Il convient de retenir que le préfet du Rhône a pris en considération après un examen sérieux les éléments alors connus de la situation personnelle de [H] [K], s'agissant tant de ses garanties de représentation que la menace pour l'ordre public, pour motiver son arrêté de manière suffisante et circonstanciée.
Le moyen tiré de l'insuffisance de motivation et du défaut d'examen sérieux ne pouvait être accueilli et l'ordonnance entreprise est infirmée en ce qu'elle l'a retenu et prononcé par conséquent l'irrégularité de l'arrêté de placement en rétention administrative.
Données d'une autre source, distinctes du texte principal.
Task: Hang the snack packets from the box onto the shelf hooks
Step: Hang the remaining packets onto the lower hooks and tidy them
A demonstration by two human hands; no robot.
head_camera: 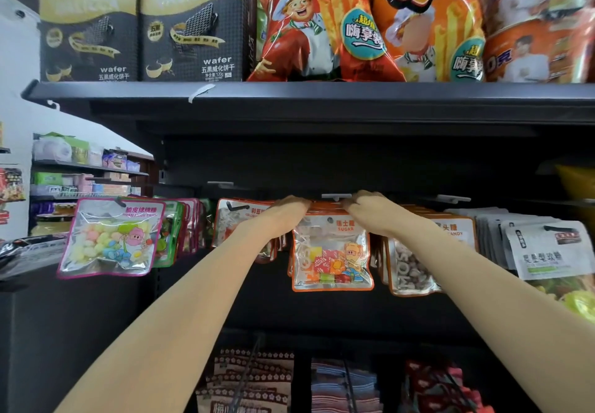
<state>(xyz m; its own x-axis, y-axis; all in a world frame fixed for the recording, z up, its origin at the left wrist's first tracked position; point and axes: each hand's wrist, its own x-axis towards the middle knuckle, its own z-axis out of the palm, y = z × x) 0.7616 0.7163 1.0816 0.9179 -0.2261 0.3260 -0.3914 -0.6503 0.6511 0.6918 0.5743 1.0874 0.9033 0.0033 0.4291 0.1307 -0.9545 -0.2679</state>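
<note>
An orange-rimmed clear sugar candy packet (pixel 332 253) hangs in the middle of the hook row, below a grey hook tag (pixel 336 196). My left hand (pixel 287 208) grips the top left edge of the packets on that hook. My right hand (pixel 370 208) grips the top right edge, fingers curled over the packet tops. More orange packets sit behind the front one. The box is out of sight.
A pink marshmallow packet (pixel 111 238) hangs at left, a colour-bean packet (pixel 240 229) beside my left arm, nut packets (pixel 415 267) and grey packets (pixel 544 248) at right. The shelf above (pixel 289 93) carries wafer boxes and chip bags. More packets hang below.
</note>
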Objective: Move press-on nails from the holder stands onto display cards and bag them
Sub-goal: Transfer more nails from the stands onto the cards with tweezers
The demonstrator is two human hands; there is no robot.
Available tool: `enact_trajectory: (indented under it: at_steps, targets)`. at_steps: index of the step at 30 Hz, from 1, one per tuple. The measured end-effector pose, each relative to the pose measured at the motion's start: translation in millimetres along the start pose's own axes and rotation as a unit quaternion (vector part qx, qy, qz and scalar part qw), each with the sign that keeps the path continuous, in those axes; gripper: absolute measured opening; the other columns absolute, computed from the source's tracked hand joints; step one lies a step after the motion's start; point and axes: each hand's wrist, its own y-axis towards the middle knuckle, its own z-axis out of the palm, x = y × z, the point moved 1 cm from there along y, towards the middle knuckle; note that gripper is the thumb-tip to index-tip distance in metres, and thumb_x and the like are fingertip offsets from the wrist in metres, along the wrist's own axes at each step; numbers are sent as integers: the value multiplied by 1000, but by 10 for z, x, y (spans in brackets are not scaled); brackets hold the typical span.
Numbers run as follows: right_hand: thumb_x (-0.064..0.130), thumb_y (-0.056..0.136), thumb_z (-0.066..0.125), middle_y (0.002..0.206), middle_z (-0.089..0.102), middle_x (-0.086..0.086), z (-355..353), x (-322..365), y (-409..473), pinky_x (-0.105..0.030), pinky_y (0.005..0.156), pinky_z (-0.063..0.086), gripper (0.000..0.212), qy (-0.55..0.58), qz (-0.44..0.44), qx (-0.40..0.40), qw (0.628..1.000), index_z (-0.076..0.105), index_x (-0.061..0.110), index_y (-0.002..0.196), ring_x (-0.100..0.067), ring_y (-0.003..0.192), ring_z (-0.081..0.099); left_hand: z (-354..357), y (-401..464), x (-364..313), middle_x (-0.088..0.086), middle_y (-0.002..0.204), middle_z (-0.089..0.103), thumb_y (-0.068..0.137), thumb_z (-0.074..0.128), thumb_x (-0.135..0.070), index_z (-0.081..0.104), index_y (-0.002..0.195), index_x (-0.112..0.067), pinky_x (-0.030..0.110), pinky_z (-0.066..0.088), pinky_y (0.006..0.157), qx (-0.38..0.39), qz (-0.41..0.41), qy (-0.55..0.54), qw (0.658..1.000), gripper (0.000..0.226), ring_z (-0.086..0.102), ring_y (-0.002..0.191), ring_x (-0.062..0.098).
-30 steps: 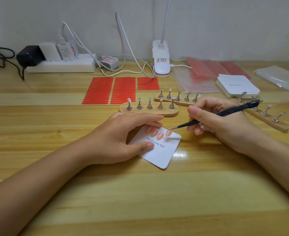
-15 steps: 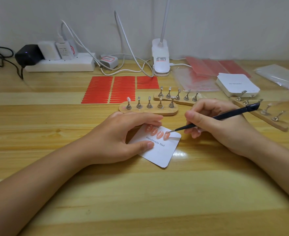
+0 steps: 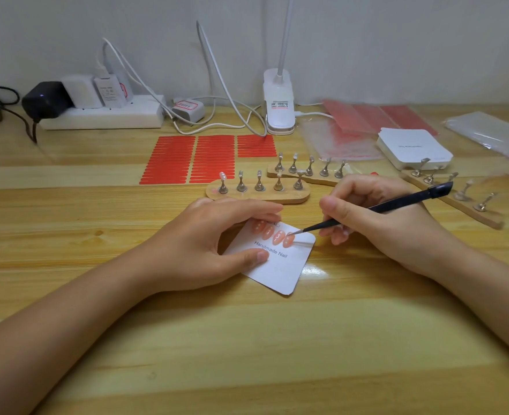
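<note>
Head view, looking down on a pale wooden counter [image 3: 247, 348] with glossy planks. Left hand [image 3: 214, 250]: fingers curved over the upper edge of a white display card [image 3: 280, 265], thumb pressed flat on its lower left part, pinning it to the counter. Right hand [image 3: 376, 223]: thumb and fingers closed around slim black tweezers [image 3: 376, 209], whose fine tip meets the rightmost of the press-on nails [image 3: 272, 235]. Four glossy peach, almond-shaped nails show in a slanted row on the rounded-corner card, printed "Handmade Nail"; the left ones lie partly under the left fingers.

Just beyond the hands lies an oval wooden holder stand [image 3: 257, 196] with five small metal pegs; one clear nail sits on the leftmost peg. A second stand [image 3: 307, 173] lies behind it, and a third stand [image 3: 457, 199] runs diagonally past the right hand, partly hidden by the tweezers.

Farther back: red adhesive strips [image 3: 187, 158] in sheets, a stack of blank cards [image 3: 412, 148], clear plastic bags [image 3: 337, 142], a white clip lamp [image 3: 278, 100], and a power strip [image 3: 103, 115] with chargers and cables.
</note>
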Motion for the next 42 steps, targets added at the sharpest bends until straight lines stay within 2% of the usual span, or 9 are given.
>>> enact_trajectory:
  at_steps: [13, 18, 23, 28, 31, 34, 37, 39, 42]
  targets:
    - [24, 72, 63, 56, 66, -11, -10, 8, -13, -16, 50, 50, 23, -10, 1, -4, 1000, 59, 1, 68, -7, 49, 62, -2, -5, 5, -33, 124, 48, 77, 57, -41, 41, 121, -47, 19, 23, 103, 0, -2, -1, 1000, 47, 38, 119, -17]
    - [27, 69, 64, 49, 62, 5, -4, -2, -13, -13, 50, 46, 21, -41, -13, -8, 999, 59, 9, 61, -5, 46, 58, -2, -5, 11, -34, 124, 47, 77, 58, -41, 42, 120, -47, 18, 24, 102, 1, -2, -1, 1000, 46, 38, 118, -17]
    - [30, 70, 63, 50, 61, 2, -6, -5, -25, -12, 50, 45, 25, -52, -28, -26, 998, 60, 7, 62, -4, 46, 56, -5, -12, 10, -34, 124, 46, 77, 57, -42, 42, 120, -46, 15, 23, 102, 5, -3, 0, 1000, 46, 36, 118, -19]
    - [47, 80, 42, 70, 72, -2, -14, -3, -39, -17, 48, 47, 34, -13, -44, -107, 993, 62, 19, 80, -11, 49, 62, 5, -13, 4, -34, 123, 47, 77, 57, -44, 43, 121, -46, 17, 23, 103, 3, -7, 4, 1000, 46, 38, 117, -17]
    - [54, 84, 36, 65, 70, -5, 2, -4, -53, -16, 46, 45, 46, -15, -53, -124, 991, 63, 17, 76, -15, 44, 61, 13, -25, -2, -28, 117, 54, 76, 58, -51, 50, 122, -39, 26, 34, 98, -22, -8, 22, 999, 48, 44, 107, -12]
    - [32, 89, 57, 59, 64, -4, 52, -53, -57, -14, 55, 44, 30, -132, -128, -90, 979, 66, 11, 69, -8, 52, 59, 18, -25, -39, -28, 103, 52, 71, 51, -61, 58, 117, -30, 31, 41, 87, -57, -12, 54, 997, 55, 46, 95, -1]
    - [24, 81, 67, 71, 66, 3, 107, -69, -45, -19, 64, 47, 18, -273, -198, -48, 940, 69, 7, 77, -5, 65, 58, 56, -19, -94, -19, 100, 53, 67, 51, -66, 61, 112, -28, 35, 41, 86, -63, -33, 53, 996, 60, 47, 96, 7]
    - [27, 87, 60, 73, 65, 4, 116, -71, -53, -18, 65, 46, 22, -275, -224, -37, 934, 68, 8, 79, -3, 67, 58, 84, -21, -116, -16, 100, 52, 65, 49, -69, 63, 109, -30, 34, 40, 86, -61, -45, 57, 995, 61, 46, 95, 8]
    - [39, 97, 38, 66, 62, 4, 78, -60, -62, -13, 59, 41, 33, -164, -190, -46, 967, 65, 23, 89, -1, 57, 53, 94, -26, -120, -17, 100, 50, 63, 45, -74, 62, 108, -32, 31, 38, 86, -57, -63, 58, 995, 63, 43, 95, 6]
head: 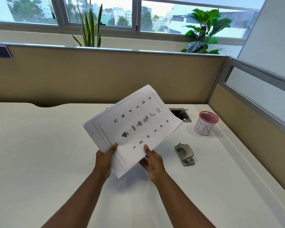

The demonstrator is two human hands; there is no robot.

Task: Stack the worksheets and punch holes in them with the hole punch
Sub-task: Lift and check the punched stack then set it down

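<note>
Gripping worksheets (pixel 132 127) aloft, hands beside hole punch (pixel 185 154).

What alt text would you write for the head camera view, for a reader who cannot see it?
Both hands, left hand and right hand, hold a stack of worksheets by its near edge, tilted above a white desk. A grey hole punch lies on the desk to the right, and a pink mesh cup labelled BIN stands behind it.
</note>
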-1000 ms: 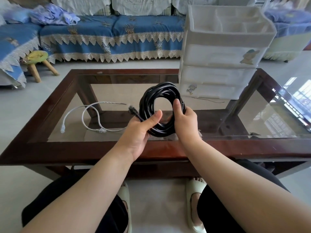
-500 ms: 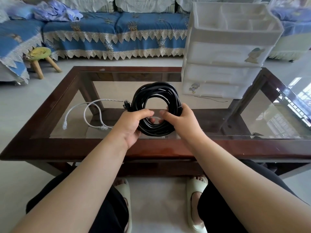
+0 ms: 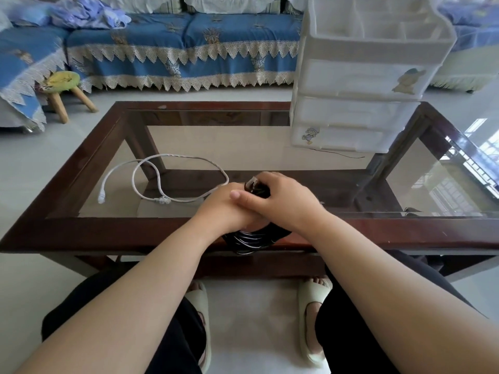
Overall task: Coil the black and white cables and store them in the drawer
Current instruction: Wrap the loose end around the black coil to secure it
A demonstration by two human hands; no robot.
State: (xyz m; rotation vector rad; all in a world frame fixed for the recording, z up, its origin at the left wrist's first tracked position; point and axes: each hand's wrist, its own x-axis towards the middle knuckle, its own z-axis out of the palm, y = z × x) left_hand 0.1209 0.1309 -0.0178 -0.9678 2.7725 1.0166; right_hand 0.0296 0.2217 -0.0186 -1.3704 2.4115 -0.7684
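Both hands meet over the near edge of the table [image 3: 81, 233], holding the coiled black cable [image 3: 249, 240] between them. The left hand [image 3: 225, 209] wraps around the coil from the left, and the right hand [image 3: 283, 201] curls over its top, its thumb lying across the left hand's knuckles. Most of the coil is hidden; a bunch of black loops shows below the wrists, and a clear plug [image 3: 253, 182] sticks up by the right fingers. The white cable [image 3: 172, 179] lies loosely looped on the glass to the left, uncoiled. The white drawer unit [image 3: 359, 76] stands on the table's far right, its drawers closed.
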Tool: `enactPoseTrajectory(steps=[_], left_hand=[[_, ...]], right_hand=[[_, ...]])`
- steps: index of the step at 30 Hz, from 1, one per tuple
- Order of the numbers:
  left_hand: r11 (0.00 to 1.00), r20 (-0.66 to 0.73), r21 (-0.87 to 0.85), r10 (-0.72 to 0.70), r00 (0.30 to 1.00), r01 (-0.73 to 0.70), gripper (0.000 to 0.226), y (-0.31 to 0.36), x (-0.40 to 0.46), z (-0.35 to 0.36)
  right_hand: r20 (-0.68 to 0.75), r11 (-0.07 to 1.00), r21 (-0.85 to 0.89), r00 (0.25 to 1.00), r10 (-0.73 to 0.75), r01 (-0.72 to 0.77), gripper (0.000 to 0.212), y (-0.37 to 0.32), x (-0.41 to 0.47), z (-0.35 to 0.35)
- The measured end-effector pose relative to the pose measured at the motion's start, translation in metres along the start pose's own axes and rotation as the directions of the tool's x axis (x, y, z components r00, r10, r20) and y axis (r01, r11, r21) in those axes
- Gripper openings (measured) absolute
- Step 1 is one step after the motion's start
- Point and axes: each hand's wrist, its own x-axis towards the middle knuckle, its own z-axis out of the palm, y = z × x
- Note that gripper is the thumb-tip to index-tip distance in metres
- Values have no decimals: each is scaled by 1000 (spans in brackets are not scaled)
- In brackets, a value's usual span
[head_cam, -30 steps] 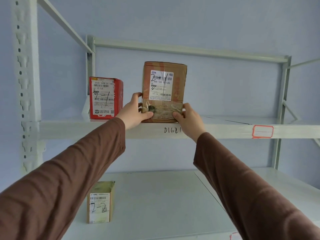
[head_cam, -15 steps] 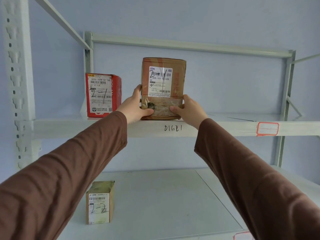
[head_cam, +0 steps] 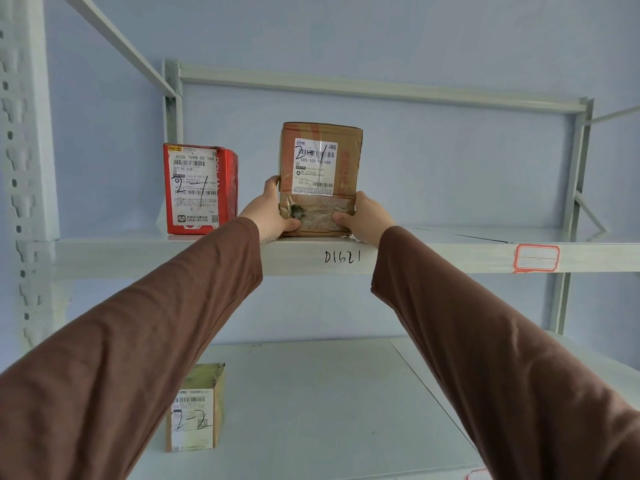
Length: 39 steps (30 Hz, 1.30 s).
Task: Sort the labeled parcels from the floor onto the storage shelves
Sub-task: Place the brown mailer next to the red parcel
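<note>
A brown cardboard parcel (head_cam: 320, 178) with a white label marked "2-1" stands upright on the upper shelf (head_cam: 433, 258), above the handwritten "D1621". My left hand (head_cam: 272, 211) grips its lower left edge and my right hand (head_cam: 362, 216) grips its lower right corner. A red parcel (head_cam: 199, 188), also marked "2-1", stands on the same shelf just to the left, apart from the brown one. On the lower shelf (head_cam: 329, 403) a small tan parcel (head_cam: 195, 408) marked "2-2" stands at the left.
White metal uprights (head_cam: 26, 168) frame the rack at left and right. A red-bordered blank label (head_cam: 536, 258) sticks to the upper shelf's front edge at the right. Behind the rack is a pale blue wall.
The brown parcel has shifted slightly deeper onto the upper shelf, with both hands still on its lower corners. The view has tilted a little.
</note>
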Motion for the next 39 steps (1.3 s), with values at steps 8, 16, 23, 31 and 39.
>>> enactPoseTrajectory(steps=[8,16,23,31,39], left_hand=[[998,-29,54,-30,999,31,117,6,-10,-11],[907,-301,217,414,859,-361,96,33,-68,13],[820,-57,127,568,821,-558,90,73,-129,64],[661,270,-41,729,629,-749,94,139,-264,127],[410,367,-293,883,294,-864,88,246,-449,153]], right_hand=[[-49,997,78,998,34,-30,73,3,-11,-8],[-348,994,-98,934,-81,49,72,9,-90,-29],[-455,898,-387,890,9,-207,69,13,-219,-52],[-477,605,-550,811,338,-576,78,15,-419,-81],[-646,226,-521,553,526,-823,77,-21,-636,-138]])
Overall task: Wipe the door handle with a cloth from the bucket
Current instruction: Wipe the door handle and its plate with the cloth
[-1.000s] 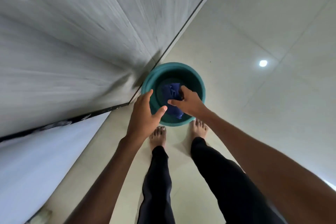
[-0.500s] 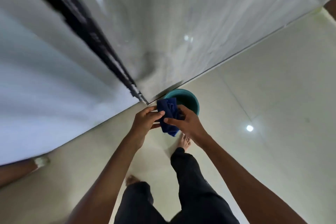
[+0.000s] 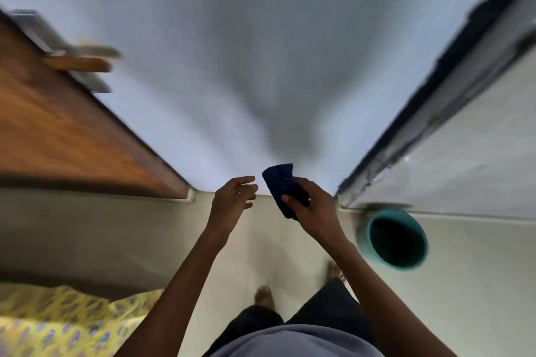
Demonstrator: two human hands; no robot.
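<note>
One dark blue cloth (image 3: 285, 188), out of the single teal bucket (image 3: 396, 239) on the floor, is pinched in the right hand (image 3: 314, 207), the left hand (image 3: 233, 200) loosely spread and empty; the one blurred door handle (image 3: 78, 62), far left, remains unwiped.

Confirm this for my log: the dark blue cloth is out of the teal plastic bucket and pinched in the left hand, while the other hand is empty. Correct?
Not quite. The head view shows the dark blue cloth pinched in the right hand, not the left; the left hand is empty, fingers spread. The cloth is indeed out of the teal plastic bucket.
</note>
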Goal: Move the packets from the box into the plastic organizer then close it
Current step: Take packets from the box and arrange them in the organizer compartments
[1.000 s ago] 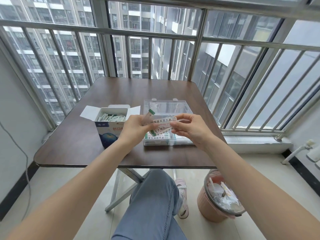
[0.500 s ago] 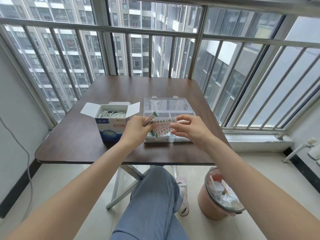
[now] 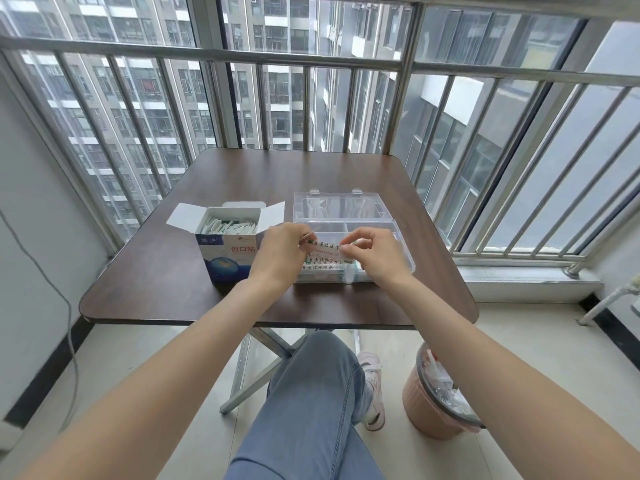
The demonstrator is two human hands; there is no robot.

Sur le moyen pris de l'erreur manifeste d'appréciation des garanties de représentation et sur la proportionnalité du placement en rétention administrative
L'article L. 741-1 du CESEDA dispose que «L'autorité administrative peut placer en rétention, pour une durée de quatre jours, l'étranger qui se trouve dans l'un des cas prévus à l'article L.